The task:
Write out the whole listing exactly as it is written below.

==== Data segment

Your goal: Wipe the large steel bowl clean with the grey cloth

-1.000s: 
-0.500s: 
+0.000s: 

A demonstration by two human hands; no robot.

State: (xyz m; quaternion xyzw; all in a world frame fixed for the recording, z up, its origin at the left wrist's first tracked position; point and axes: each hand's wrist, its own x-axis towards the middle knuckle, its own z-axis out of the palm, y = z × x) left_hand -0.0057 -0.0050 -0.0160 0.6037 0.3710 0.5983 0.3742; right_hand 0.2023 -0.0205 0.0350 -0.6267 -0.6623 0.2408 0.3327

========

Output of the exercise:
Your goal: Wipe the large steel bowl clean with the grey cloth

-1.000s: 
-0.500s: 
+0.000s: 

A demonstration by two human hands; no robot.

State: (xyz m; quaternion xyzw; all in a world frame fixed for the recording, z up, its origin at the left wrist's first tracked position; point and axes: each hand's wrist, its own x-axis towards the middle knuckle, its own z-axis out of the palm, y = z × x) left_hand -0.0057 -0.0050 -0.0160 0.6037 0.3710 0.5983 0.3742; right_hand 0.2023 -0.0205 0.0350 -0.6267 -0.6623 0.2408 0.3327

This response is now finished.